6:30pm — E! — The Devil Wears Prada
So, this is a confused, mean-spirited movie with some screwed up, backwards ideas. On the other hand, I have to admit, it's good to watch. It is! What can I say.
7:00pm — FX — The Amazing Spiderman
No stunningly ill-conceived dance sequences in this one.
7:00pm — BBC America — Robin Hood: Prince of Thieves
Pay close attention to the accents in this movie - they are astonishingly poor.
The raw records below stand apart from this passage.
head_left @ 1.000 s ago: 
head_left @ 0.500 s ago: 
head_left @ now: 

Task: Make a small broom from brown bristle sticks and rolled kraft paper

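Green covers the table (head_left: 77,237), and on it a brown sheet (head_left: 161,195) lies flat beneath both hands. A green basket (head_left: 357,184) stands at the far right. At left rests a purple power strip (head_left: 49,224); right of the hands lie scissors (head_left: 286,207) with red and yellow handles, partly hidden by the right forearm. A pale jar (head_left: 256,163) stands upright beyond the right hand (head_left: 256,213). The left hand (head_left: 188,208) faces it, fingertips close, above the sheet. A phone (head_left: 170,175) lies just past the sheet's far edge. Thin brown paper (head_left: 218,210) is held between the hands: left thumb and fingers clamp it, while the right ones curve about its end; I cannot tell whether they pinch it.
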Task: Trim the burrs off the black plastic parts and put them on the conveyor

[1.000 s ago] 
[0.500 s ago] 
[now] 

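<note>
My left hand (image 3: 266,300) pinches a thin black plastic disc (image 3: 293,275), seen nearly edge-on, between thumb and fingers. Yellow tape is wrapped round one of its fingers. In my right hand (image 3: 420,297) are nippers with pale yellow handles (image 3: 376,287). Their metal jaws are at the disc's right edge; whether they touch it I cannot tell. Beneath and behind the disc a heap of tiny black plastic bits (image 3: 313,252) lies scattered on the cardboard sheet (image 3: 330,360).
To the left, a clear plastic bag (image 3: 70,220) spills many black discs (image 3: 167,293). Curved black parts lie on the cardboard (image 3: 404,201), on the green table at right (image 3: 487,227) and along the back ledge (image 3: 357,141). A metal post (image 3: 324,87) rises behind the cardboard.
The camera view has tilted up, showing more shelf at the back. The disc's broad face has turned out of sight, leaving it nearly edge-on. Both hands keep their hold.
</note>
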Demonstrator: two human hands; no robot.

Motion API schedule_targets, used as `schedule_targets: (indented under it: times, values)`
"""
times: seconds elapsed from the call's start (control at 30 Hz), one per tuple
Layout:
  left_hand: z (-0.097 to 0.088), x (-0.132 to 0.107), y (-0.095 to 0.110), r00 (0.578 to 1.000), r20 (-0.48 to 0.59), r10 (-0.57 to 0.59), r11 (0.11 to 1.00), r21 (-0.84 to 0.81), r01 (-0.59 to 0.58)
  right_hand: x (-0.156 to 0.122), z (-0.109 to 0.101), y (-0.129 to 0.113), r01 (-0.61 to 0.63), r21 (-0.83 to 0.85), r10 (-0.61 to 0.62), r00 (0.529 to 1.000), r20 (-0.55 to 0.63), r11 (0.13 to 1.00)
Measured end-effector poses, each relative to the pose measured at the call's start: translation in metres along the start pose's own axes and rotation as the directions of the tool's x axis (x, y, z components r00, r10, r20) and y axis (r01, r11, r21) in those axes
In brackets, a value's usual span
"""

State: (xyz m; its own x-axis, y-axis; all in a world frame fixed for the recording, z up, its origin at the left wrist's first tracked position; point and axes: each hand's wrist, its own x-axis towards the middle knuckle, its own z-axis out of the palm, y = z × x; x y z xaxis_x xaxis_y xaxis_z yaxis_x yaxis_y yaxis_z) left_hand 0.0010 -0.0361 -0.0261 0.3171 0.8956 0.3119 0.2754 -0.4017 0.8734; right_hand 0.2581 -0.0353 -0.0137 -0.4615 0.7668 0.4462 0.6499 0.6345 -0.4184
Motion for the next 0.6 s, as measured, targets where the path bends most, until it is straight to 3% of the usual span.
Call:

Kevin Costner gives up on that baloney British accent by the end of the first scene.
7:00pm — CN — Wallace & Gromit: The Curse of the Were-Rabbit
This is a legitimately excellent movie.
7:20pm — Comedy Central — Dumb & Dumber
If this is a guilty pleasure, it is surely nowhere near as guilty as taking a rooting interest in a bunch of guys giving each other brain damage all afternoon.
7:30pm — WGN — E.T. the Extra-Terrestrial
[starts crying just thinking about it]
8:00pm — Reelz — Bloodsport
Oh hell yes. This is just spectacular counterprogramming. It's the completely fabricated fantasy story of a cracker-ass American becoming a legendary kung fu fighter in an underground Hong Kong fighting tournament. This movie is quite possibly responsible for MMA. Awful, but in the way that sometimes awful things are wonderful.
8:00pm — Ovation — Saturday Night Fever
Saturday Night Fever-era John Travolta was just a ridiculously handsome and charismatic person, and this movie is still fun to watch.
Alright. There you have it. Clutch that 1-week NFL sobriety coin tight and tune in to something else. You can do it! I believe in you.